- What the task requires: State, as a number alone, how many lines of the data contain the string "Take".

- Source data:
----------

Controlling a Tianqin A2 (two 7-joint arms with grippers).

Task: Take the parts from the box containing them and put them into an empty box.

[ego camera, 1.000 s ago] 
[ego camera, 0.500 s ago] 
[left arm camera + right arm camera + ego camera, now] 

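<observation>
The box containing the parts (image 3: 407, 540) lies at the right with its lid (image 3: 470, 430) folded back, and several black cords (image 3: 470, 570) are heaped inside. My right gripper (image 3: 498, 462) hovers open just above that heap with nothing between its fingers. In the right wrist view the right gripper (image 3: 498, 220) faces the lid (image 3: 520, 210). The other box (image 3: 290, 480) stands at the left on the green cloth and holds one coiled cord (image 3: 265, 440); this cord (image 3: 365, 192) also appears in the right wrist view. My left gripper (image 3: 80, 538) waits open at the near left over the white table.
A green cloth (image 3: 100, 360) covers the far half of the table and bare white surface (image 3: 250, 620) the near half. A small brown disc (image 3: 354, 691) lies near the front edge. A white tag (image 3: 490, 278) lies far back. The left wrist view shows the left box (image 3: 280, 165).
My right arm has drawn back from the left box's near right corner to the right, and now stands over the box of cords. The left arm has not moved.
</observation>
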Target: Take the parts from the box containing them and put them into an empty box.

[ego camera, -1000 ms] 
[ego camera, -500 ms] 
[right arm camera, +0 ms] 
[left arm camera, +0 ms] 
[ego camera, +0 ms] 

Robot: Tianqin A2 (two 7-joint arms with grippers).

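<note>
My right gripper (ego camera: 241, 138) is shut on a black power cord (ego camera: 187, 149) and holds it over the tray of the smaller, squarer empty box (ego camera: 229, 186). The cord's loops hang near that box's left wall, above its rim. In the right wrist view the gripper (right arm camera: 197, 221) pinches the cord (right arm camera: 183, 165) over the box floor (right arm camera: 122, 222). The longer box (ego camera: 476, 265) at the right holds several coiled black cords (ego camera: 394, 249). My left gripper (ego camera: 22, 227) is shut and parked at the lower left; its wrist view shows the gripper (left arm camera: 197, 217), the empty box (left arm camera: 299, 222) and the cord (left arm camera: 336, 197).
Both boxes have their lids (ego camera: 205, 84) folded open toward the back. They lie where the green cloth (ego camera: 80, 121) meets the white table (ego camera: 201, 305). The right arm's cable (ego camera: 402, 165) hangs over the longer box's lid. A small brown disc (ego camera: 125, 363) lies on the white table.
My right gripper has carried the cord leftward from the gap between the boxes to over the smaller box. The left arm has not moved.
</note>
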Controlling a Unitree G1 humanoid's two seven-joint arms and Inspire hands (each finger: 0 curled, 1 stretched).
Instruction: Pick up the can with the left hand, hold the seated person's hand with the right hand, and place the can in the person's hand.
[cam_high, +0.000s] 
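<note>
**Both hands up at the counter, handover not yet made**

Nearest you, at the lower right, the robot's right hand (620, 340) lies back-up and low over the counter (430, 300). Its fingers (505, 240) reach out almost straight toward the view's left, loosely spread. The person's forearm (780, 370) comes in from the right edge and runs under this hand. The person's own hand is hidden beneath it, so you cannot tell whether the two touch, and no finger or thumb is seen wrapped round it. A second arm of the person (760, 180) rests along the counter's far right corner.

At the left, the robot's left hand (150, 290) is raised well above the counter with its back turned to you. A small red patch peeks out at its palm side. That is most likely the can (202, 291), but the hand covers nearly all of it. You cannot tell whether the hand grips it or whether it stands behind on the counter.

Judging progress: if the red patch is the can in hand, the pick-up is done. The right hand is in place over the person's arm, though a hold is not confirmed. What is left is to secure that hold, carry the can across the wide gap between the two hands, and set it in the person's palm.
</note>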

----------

- Answer below: 2